# Newbie from tiny Rhode Island



## midgetgreen11 (Jan 11, 2008)

Hey guys, i'm new here, about myself:

*14 years old
*Freshman in high school
*Attending the International Thespian Festival in June
*I do lighting design, set construction, and i'm beginning stage management. [Also got raked into tap-dancing in Anything Goes this past summer.]
*Live in a town where everything's about sports, so we have the lowest of low technical equipment. Although, my high school has the best rated theatre program in Rhode Island, and attends state, regional, and national competitions.
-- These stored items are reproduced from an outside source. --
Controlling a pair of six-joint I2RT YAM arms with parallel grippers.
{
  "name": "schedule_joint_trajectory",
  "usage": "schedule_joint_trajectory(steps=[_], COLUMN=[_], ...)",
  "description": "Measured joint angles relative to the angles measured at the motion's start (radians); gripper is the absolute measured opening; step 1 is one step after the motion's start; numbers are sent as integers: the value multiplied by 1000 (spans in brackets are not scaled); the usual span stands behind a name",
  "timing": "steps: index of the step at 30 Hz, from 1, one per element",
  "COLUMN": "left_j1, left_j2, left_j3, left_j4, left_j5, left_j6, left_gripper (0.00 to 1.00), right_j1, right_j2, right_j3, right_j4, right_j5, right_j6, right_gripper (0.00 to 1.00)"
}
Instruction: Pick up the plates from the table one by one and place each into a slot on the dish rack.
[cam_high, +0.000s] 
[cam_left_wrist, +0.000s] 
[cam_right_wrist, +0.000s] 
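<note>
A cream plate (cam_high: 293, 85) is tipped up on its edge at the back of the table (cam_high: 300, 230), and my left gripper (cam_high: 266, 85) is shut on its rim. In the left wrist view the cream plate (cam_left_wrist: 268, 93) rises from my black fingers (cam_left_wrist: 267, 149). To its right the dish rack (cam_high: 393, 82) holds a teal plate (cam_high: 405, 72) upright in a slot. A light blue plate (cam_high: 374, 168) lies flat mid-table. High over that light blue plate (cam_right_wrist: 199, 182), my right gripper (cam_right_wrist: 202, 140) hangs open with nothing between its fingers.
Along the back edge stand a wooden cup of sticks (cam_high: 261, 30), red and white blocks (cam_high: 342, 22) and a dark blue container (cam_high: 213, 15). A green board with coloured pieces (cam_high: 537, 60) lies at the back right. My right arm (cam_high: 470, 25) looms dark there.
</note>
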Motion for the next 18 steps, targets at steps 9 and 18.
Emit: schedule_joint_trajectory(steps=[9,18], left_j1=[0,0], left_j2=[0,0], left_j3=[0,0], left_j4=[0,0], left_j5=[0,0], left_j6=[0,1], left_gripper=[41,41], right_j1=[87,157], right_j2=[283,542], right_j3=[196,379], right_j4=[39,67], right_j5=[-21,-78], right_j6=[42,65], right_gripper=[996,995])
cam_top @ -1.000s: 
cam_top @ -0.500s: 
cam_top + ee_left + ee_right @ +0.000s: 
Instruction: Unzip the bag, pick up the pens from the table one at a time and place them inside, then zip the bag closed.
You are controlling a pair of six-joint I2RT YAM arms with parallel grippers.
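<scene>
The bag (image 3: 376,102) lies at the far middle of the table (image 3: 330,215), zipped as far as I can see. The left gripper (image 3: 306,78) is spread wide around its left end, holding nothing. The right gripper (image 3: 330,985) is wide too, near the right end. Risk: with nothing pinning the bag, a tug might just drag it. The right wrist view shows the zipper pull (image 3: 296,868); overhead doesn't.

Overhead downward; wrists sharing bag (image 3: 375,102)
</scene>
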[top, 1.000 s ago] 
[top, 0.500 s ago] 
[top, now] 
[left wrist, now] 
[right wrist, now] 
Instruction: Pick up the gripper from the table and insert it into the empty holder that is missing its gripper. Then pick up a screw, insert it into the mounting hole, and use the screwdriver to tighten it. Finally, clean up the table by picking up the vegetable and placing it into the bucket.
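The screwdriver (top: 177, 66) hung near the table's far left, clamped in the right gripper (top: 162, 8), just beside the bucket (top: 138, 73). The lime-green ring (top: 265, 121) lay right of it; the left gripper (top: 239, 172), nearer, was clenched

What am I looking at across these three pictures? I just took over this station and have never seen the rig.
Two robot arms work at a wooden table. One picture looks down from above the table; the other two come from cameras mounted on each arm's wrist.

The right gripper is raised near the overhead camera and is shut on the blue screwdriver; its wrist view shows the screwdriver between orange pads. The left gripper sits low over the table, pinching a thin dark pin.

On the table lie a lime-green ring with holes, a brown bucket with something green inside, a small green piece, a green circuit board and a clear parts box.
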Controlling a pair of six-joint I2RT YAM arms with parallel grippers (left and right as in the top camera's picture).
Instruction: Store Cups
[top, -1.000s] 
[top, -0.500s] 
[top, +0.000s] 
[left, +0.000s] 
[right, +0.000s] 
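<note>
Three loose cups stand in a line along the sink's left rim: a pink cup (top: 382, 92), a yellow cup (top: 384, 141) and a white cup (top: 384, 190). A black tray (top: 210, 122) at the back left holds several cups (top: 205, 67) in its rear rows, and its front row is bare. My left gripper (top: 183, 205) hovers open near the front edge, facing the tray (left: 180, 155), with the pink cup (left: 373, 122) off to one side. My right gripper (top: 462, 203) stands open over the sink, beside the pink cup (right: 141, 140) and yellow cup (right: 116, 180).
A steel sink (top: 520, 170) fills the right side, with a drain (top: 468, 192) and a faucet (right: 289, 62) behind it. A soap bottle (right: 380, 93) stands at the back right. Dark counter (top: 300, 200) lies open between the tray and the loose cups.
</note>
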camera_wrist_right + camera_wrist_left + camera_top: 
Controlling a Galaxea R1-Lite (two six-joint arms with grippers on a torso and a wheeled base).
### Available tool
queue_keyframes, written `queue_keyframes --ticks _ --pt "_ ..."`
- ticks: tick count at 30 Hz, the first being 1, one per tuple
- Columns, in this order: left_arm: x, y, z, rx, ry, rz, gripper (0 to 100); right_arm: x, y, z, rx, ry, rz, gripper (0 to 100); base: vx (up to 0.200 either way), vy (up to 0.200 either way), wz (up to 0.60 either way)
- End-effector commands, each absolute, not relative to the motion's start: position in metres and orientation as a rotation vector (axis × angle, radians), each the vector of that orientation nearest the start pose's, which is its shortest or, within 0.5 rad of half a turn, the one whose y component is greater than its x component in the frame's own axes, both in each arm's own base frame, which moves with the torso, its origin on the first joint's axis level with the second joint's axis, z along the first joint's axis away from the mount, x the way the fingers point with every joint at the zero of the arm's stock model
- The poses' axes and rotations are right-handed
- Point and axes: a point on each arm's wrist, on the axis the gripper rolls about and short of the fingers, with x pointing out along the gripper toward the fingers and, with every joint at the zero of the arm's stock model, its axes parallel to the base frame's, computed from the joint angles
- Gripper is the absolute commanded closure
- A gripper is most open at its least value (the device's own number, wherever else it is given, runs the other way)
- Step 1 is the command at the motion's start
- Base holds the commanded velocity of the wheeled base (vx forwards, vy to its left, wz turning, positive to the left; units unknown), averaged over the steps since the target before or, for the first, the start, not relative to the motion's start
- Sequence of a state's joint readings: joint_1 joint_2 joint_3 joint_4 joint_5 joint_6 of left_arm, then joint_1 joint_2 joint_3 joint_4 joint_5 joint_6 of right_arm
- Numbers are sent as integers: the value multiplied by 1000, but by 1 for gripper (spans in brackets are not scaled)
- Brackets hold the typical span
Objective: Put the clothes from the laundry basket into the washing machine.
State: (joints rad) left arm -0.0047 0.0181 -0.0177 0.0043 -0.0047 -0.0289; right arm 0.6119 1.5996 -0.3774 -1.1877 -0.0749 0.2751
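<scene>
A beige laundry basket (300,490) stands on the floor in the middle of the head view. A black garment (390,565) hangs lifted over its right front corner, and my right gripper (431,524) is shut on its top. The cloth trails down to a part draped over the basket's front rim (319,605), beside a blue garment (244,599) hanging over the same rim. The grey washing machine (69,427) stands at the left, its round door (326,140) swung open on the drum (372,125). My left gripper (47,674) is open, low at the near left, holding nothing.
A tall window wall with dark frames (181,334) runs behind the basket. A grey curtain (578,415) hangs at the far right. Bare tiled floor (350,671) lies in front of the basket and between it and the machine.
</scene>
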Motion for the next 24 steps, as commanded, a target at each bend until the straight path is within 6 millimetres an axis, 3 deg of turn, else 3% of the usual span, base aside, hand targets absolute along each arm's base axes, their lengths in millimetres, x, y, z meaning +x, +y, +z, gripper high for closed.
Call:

So what do you guys have to tell me?


----------



## gafftaper (Jan 12, 2008)

What do you want to know? 

Welcome to the booth Midget. There is a great mix of young students eager to learn, college students beginning their careers, teachers like myself, and old pros who have been doing it for years here. Get to know the search function there are amazing amounts of information already posted in the archives. Do a little research then ask some more questions. Somebody here knows the answer.


----------



## Van (Jan 12, 2008)

Sounds like you keep busy! Welcome aboard! Ask away, we love questions, unless of course they've been asked and answered a million times already. Feel free to post in really old threads though. Some of the most interesting discussions arise fom someone stumbling across an old nugget of info in an ancient thread. Do you get to do any work with TAPS out there in RI?


----------



## Logos (Jan 12, 2008)

Welcome aboard from one of the Aussies. The others will be along soon.
Hey don't big red chickens come from Rhode Island?


----------



## midgetgreen11 (Jan 12, 2008)

HAHAHA! Yes, i belive the "Rhode Island Red" is our state-bird, although, our chickens are not that big.


----------



## PadawanGeek (Jan 12, 2008)

Hello, welcome to controlbooth!


----------



## len (Jan 12, 2008)

Do you know the Griffins of Cuahog?


----------



## avkid (Jan 12, 2008)

len said:


> Do you know the Griffins of Cuahog?


That's Quahog Len.
http://en.wikipedia.org/wiki/Quahog_(Family_Guy)


----------



## midgetgreen11 (Jan 12, 2008)

haha i find it funny that you actually watch that show. its a skidmark on the underpants of rhode island. and Quahog is not a real place.


----------



## Hughesie (Jan 12, 2008)

Logos said:


> Welcome aboard from one of the Aussies. The others will be along soon.
> H




You Called

Welcome to Controlbooth 
ask questions
answer questions

and discuss the facts of life, like getting charc out of the OH&S cupboard of life


----------



## Chris15 (Jan 13, 2008)

'Twould seem my opinion has been summoned... welcome aboard...Not much more to say, I think the key bits of it have been covered by the rest of the mob.


----------



## LD4Life (Jan 21, 2008)

Hey, great to see some up and coming techies on here. Keep pluggin away and don't be afraid to ask us anything. Hope to keep seeing you around.


----------



## Oldman (Jan 22, 2008)

Welcome from another relatively new member. I just wanted to let you know that I have a lot of respect for EDI as a manufacturer. I have an old old old Scrimmer portable dimmer pack that I got on E-bay a couple of years back and it still works better than many more modern units. I go by their location every day on my way to and from my job. They have a lot of good tech information on their web site.

Oldman


----------



## bendersen (Jan 22, 2008)

Welcome! All that needs to be said has been, except maybe I will repeat what a wonderful resource CB is. Enjoy it!


----------